- REQUIRED WORK: Lift out, unaltered, the lines of the material below between the line holding "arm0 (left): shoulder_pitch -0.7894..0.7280" and the line holding "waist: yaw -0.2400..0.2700", counting both.

★ ★ ★

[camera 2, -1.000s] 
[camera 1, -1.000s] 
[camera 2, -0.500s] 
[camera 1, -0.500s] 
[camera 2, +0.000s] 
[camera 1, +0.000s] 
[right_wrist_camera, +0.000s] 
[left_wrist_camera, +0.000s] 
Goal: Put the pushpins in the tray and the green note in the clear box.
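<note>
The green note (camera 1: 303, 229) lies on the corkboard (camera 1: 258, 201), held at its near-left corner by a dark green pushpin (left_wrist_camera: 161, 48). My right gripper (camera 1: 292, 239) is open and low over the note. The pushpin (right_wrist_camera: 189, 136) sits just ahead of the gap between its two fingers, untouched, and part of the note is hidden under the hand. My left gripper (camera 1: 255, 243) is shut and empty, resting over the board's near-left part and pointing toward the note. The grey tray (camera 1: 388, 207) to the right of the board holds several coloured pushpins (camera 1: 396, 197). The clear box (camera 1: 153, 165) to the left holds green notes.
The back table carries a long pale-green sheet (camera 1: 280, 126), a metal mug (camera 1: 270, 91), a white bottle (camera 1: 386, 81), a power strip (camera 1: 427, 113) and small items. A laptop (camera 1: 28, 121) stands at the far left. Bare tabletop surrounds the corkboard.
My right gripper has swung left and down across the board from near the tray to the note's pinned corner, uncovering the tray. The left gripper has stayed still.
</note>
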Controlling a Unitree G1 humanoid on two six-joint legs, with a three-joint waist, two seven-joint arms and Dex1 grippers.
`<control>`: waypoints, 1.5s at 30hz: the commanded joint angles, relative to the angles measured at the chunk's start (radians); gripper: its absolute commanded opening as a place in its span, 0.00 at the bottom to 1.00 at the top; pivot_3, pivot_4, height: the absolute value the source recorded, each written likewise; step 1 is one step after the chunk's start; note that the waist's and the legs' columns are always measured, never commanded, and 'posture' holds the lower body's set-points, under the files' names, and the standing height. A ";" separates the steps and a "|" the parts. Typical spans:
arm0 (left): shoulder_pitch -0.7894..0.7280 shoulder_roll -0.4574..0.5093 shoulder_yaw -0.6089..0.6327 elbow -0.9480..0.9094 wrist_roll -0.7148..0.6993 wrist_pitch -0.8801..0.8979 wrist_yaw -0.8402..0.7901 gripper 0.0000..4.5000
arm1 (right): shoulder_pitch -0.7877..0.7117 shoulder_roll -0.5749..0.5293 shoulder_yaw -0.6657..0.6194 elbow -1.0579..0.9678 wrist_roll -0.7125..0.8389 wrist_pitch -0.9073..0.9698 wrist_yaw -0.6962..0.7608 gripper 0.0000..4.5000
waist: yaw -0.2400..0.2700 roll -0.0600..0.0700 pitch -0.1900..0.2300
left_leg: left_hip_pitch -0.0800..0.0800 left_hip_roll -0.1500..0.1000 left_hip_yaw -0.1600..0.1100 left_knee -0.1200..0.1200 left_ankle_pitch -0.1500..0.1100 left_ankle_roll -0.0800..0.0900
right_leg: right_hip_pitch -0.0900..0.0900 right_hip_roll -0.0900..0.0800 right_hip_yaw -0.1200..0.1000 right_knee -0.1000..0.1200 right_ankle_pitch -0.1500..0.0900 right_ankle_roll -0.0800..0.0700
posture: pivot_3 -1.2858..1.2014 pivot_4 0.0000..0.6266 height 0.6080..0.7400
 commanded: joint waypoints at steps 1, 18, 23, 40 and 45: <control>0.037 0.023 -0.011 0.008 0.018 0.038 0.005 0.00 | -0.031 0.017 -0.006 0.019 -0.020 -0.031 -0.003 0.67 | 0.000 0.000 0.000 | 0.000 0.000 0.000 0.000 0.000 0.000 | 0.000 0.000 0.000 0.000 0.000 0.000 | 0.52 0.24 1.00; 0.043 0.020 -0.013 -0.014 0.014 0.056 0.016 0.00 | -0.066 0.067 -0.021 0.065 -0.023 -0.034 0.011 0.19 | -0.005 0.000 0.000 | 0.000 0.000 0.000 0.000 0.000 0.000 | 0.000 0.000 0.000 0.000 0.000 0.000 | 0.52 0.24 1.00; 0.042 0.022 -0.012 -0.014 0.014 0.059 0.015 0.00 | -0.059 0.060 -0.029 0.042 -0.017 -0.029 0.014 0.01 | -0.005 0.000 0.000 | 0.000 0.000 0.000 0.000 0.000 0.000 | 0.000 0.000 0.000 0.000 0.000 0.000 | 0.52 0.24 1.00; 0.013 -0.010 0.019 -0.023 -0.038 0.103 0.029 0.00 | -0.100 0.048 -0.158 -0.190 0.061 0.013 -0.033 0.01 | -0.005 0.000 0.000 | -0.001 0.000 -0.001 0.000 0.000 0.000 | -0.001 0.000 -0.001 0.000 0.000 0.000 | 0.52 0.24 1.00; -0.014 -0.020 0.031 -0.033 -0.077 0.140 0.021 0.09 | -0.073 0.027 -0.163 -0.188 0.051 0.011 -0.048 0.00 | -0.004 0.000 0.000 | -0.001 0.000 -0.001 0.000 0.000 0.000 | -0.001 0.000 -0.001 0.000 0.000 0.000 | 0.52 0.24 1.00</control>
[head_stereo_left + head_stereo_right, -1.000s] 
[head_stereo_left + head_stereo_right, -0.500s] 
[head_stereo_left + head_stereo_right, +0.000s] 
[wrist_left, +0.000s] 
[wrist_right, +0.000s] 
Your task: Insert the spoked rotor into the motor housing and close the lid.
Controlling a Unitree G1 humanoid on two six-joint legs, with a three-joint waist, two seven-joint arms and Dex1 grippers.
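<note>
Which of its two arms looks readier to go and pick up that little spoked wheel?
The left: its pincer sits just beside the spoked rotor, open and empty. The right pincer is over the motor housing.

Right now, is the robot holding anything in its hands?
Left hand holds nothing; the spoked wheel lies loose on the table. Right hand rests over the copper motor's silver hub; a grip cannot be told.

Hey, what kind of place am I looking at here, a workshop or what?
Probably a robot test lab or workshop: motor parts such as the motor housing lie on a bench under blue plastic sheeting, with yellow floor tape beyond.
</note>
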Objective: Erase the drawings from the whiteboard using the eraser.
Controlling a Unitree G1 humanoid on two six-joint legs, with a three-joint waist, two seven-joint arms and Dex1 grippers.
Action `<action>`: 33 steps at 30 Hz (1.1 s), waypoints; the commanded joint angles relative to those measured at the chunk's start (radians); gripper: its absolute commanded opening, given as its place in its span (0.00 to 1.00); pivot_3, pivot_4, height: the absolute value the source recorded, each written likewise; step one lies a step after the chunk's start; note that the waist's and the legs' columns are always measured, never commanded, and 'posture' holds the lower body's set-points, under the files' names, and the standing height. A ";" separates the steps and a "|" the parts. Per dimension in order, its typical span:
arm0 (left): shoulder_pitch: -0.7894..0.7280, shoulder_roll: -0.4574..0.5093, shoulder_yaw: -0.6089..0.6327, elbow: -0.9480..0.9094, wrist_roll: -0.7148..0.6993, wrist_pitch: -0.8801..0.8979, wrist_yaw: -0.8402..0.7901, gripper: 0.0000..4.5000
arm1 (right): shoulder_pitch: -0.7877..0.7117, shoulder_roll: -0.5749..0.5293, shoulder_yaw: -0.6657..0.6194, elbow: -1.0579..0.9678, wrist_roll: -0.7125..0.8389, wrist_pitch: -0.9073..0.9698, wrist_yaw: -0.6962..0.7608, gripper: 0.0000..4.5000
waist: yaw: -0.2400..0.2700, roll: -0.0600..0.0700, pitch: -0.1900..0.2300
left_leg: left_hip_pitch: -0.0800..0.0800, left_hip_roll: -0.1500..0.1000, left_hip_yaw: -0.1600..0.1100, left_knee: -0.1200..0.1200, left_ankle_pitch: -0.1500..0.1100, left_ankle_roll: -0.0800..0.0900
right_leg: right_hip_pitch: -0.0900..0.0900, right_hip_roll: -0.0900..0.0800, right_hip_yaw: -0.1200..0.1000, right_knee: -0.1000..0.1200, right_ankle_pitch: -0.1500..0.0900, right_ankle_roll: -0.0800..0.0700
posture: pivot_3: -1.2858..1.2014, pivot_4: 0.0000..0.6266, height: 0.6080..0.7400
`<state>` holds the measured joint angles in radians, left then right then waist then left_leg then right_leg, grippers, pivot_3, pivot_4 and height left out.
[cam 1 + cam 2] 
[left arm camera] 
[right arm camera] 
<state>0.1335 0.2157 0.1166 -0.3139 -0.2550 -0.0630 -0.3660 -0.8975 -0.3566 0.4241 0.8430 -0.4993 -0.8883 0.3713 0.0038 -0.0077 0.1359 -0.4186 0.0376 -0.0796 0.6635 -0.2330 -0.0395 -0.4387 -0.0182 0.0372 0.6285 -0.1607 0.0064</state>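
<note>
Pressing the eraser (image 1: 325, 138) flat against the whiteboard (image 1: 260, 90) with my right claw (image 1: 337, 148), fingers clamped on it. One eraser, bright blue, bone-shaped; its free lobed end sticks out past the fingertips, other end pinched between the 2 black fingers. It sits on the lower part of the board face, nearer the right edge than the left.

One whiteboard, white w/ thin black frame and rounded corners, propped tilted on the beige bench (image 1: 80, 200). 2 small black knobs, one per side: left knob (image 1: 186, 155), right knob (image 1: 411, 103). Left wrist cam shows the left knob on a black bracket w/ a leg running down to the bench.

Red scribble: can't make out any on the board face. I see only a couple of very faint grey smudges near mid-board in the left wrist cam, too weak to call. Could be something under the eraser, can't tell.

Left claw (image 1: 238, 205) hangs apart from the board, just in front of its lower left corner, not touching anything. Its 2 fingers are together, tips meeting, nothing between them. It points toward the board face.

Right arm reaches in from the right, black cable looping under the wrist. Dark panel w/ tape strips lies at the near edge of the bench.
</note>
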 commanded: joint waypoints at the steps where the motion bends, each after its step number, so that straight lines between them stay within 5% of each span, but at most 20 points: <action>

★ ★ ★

- TASK SOLUTION:
arm0 (left): shoulder_pitch -0.7894..0.7280 shoulder_roll -0.4574..0.5093 shoulder_yaw -0.6089..0.6327 elbow -0.9480..0.9094 wrist_roll -0.7148..0.6993 wrist_pitch -0.8801..0.8979 wrist_yaw -0.8402..0.7901 gripper 0.0000..4.5000
arm1 (right): shoulder_pitch -0.7877..0.7117 shoulder_roll -0.5749..0.5293 shoulder_yaw -0.6657..0.6194 elbow -1.0579..0.9678 wrist_roll -0.7125..0.8389 wrist_pitch -0.9073..0.9698 wrist_yaw -0.6962..0.7608 gripper 0.0000..4.5000
waist: yaw -0.2400..0.2700 roll -0.0600..0.0700 pitch -0.1900..0.2300

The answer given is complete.